-- What you need to do --
The answer should hold only the lines from the beginning of the material through the one with "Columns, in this", reproduced exactly and without pictures.

START Data shown

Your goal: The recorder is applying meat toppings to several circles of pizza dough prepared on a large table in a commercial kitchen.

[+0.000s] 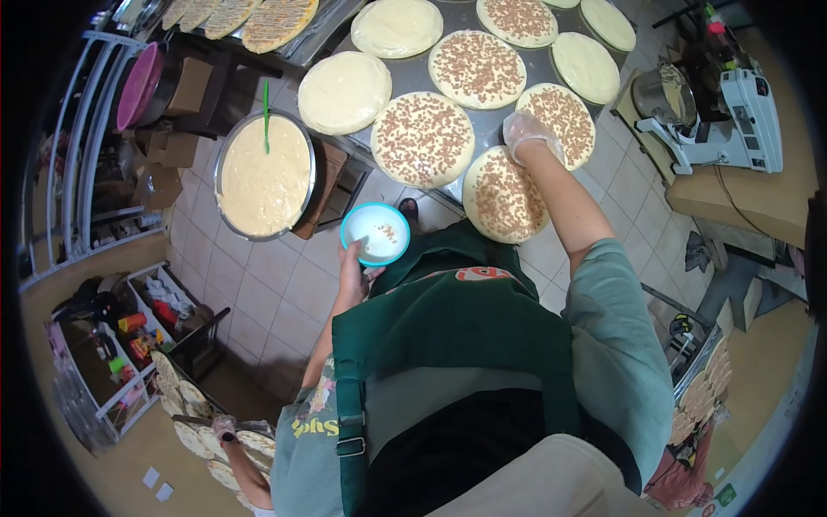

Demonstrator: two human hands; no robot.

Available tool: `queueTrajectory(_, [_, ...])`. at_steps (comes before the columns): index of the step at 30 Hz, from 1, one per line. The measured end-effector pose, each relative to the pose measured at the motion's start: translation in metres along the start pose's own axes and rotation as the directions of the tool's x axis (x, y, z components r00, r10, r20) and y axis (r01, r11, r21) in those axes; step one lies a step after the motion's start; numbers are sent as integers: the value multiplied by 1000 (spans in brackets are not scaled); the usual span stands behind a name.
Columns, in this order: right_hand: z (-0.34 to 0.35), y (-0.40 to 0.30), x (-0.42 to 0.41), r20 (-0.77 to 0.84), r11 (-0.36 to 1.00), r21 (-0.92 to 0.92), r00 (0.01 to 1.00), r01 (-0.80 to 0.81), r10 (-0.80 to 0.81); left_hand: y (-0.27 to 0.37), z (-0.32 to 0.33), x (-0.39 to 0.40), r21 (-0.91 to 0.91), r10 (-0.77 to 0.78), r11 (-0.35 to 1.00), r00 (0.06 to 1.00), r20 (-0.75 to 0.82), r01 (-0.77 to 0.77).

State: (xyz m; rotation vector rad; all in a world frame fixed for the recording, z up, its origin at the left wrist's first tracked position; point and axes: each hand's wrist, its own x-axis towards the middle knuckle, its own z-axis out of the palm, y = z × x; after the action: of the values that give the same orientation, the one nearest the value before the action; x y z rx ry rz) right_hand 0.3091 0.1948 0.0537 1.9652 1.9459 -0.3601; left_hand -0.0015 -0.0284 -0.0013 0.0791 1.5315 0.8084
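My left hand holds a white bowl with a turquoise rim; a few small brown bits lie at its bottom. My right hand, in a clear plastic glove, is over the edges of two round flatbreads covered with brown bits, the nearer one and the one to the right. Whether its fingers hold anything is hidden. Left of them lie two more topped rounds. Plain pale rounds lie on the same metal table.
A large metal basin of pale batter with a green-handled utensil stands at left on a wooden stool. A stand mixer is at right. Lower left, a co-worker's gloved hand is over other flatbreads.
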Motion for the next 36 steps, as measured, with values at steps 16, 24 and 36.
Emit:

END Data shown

-- Result below --
Your goal: The recorder is applying meat toppings to several circles of pizza dough prepared on a large table in a commercial kitchen.

[+0.000s] 

Demonstrator: two human hands; no robot.

Available tool: `queueTrajectory(_, [_, ...])`. at_steps (comes before the columns): index of the step at 30 Hz, from 1, one per line. The measured end-effector pose, each relative to the pose measured at the motion's start: translation in metres along the start pose's own axes and rotation as the directions of the tool's x axis (x, y, z components r00, r10, r20) and y axis (r01, r11, r21) in those axes; step one lies a step after the motion's start; numbers are sent as integers: the value multiplied by 1000 (spans in brackets are not scaled); the usual span stands behind a name.
Columns, in this order: right_hand: z (-0.34 to 0.35), y (-0.40 to 0.30), x (-0.42 to 0.41), r20 (-0.77 to 0.84), r11 (-0.36 to 1.00), r21 (-0.92 to 0.92), r00 (0.01 to 1.00), r01 (-0.80 to 0.81), r10 (-0.80 to 0.81); left_hand: y (-0.27 to 0.37), z (-0.32 to 0.33), x (-0.39 to 0.40), r21 (-0.91 to 0.91), r10 (-0.77 to 0.78), r11 (-0.35 to 1.00), r00 (0.06 to 1.00), r20 (-0.75 to 0.82), r01 (-0.77 to 0.77).

The output requires nothing else.